Daí por que, pouco se aproveita do que dizem os políticos. Como o senador Magno Malta (PR), por exemplo, segundo o qual “o verdadeiro Supremo é Deus”. Ativista de nobre campanha contra os imbecis que molestam crianças, Malta produziu com a frase uma sandice. Deus pode ser a suprema expressão da crença de quantos Nele têm fé, mas não das leis que regulam a organização social do país.

Se em lugar de mandá-la às favas, os legisladores respeitassem a distância entre estado laico e crença religiosa, talvez tivessem evitado o constrangimento de receber como companhia a bispa Sônia Hernandes, da igreja Renascer em Cristo. “Meu Deus é dono do ouro e da prata. Enquanto meu Deus age, ninguém pode impedir”, profetizou ela à Folha de S. Paulo, durante a Marcha para Jesus.
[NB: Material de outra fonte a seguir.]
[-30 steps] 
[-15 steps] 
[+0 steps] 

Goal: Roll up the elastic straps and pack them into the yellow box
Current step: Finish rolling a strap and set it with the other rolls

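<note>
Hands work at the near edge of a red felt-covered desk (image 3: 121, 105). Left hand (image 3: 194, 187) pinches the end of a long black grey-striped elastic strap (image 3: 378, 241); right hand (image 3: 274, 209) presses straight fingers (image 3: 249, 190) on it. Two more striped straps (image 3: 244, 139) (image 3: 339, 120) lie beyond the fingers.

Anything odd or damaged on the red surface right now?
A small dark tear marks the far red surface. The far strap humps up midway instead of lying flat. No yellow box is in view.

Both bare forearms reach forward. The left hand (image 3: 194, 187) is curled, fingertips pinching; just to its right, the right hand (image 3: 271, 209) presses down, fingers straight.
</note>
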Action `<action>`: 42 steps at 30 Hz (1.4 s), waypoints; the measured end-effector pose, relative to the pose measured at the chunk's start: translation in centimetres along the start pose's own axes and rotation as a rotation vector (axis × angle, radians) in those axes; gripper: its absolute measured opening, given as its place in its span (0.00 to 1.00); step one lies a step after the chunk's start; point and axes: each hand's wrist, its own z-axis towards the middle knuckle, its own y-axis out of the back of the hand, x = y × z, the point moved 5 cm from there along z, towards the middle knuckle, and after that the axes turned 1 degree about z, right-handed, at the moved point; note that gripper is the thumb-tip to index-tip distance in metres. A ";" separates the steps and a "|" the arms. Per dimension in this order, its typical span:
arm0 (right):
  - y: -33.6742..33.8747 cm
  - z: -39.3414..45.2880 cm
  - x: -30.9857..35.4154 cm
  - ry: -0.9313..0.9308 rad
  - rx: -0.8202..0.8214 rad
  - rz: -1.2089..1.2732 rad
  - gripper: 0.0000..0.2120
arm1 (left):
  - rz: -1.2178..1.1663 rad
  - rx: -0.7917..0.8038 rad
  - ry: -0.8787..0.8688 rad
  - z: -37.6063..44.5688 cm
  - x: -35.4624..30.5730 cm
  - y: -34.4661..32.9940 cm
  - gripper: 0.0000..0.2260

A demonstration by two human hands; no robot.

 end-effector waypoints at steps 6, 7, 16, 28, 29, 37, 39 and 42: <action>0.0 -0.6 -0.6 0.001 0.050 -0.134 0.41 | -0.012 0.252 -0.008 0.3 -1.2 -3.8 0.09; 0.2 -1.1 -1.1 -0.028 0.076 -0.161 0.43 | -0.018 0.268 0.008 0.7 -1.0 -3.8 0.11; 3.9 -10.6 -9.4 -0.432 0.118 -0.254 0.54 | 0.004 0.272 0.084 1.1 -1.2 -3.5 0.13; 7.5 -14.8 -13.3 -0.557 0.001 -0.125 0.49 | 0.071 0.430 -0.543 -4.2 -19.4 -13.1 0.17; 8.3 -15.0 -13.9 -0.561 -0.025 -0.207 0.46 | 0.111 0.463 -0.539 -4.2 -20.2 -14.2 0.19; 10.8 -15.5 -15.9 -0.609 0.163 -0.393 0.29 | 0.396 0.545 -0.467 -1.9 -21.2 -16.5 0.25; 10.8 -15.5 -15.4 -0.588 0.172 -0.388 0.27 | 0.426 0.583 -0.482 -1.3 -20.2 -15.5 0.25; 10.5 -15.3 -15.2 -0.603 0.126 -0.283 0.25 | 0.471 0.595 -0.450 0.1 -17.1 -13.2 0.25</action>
Se é assim, para que Deus ela levava as bíblias recheadas de dólares, quando desembarcou há três anos nos Estados Unidos, foi presa, julgada e condenada? Passou um ano no xilindró e não há registro de que, em algum momento de sua defesa, tenha alegado que a fortuna pertencia ao Pai Celestial. Só por isso a democracia já vale a pena. Permite que personagens de variada estirpe não apenas andem juntas, como digam as idiotices que lhes vierem à cabeça. Só não podem ficar sem vigilância constante.